Loading multiple custom splits using `load_dataset('audiofolder', data_dir=/some/path)`

When I load a folder structure containing multiple test sets (test1, test2) and a train set like the below, using ds = load_dataset("audiofolder", data_dir="/path/to/directory"), the resulting DatasetDict has a single test set that is the combined test1 and test2 sets.

How do I get both sets back separately?

The folder structure:

.
├── test1
|   ├── 01.mp3
|   ├── 02.mp3
|   ├── ...
│   └── metadata.csv
├── test2
|   ├── 01.mp3
|   ├── 02.mp3
|   ├── ...
│   └── metadata.csv
└── train
    ├── 01.mp3
    ├── 02.mp3
    ├── ...
    └── metadata.csv

The resulting DatasetDict with a single “merged” test set:

>>> load_dataset("audiofolder", data_dir="/path/to/directory")`
DatasetDict({
    train: Dataset({
        features: ['audio', 'case_id', 'segment_id', 'created_at', 'submitted_at', 'text', 'start_audio_s', 'end_audio_s', 'speaker_label', 'location_label'],
        num_rows: 9984
    })
    test: Dataset({
        features: ['audio', 'case_id', 'segment_id', 'created_at', 'submitted_at', 'text', 'start_audio_s', 'end_audio_s', 'speaker_label', 'location_label'],
        num_rows: 742
    })
})
1 Like

May not be possible. There is only a set number of keywords that are automatically detected by the load_dataset method. It will merge partial names like test1 and test2 into a single test class.

see

if you only have 3 categories = consider renaming the folders as test, validate and train. Each is treated separately by dataloader. Otherwise fallback on something like

import os
path_to_dir='/path/to/directory'
load_dataset("audiofolder", data_paths=[{folder: f'{path_to_dir}/{folder}/metadata.csv'} for folder in os.listdir(path_to_dir)])

Ah, beautiful, thank you!

Parenthetically, it seems pretty straight forward to generalise the “detection” of subfolder splits to arbitrary names, does it not? And the Trainer gets told explicitly which sets are for training and evaluation (and supports multiple evaluation sets via a DatasetDict for evaluation), so that seems compatible with such a change.
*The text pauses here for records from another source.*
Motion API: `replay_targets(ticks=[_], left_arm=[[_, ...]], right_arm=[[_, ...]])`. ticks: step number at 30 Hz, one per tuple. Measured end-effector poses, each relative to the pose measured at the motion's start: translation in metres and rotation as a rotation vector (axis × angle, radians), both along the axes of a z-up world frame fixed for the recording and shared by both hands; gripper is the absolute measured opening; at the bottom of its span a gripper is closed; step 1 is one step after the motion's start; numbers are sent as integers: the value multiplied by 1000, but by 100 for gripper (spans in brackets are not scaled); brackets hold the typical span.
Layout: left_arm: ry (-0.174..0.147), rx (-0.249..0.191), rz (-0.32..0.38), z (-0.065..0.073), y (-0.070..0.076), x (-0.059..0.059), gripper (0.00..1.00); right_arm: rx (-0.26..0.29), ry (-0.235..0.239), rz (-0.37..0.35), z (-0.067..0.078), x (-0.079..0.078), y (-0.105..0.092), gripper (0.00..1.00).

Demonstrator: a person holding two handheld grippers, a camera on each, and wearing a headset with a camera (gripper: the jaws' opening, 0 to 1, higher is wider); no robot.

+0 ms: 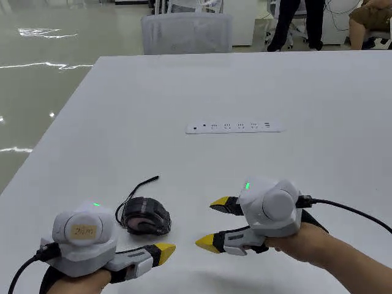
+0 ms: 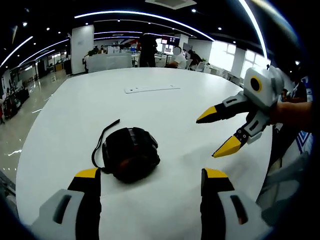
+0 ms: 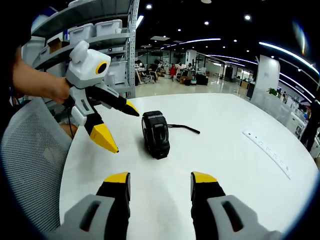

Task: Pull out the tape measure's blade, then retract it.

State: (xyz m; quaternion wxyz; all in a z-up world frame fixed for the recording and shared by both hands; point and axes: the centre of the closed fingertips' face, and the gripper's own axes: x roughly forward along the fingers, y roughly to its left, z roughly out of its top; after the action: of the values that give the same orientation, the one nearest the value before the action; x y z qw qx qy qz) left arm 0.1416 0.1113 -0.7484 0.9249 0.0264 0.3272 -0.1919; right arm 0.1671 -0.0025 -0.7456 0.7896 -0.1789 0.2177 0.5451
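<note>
White table (image 1: 184,92) w/ 1 power strip (image 1: 234,127); grey mesh chair (image 1: 187,32) at far edge.

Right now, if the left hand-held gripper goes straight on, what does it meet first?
Probably the tape measure, just ahead of the left hand-held gripper, in line with the gap between its open jaws; depth is unclear.

Bright, even ceiling light streaks glare across the glossy floor (image 1: 43,64); gripper views warp at edges.
</note>
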Motion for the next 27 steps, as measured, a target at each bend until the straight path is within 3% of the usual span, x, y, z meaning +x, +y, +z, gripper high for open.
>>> replay_targets(ticks=[7, 11, 16, 27], left_arm=[[-18, 2, -74, 0, -6, -5, 84], [-38, 3, -125, 9, -16, -10, 86], [-37, 3, -161, 7, -15, -11, 88], [-44, 23, -196, 10, -11, -18, 94]], right_arm=[[5, 0, -56, 4, -6, -23, 55], [11, 1, -94, 5, -9, -37, 57], [25, 13, -149, 9, -13, -51, 60], [10, 17, -175, 9, -22, -78, 70]])
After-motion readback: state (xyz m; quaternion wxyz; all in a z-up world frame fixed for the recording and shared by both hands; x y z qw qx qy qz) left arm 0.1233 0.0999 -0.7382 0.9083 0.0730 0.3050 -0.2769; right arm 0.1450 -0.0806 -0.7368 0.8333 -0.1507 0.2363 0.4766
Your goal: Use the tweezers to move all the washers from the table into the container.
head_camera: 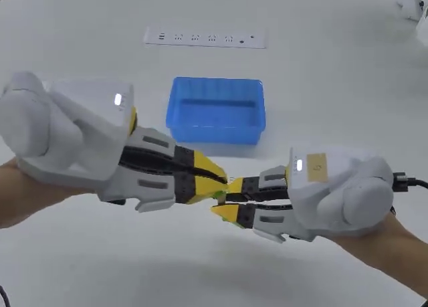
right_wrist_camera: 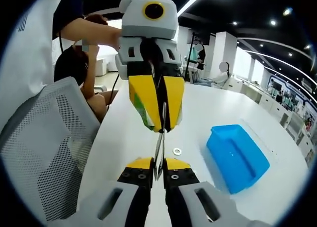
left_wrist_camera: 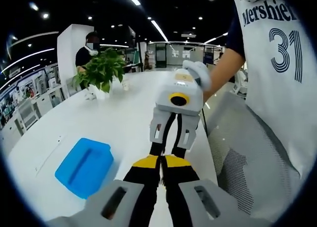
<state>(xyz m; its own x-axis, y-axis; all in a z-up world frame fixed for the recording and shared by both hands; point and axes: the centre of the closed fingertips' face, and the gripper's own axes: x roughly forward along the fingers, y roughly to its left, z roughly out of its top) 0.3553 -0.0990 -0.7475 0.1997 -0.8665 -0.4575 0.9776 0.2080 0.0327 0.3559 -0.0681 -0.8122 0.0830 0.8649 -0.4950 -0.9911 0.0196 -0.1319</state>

@panigrah correct, and you can also pass glob patterns:

load_dataset("audiofolder", data_files={
    "train": "path/to/train/*",
    "test1": "path/to/test1/*",
    "test2": "path/to/test2/*",
})
1 Like

Yes indeed. My guess is it was designed for specific purpose of only supporting the three “standard” splits as that may be how it’s used most frequently.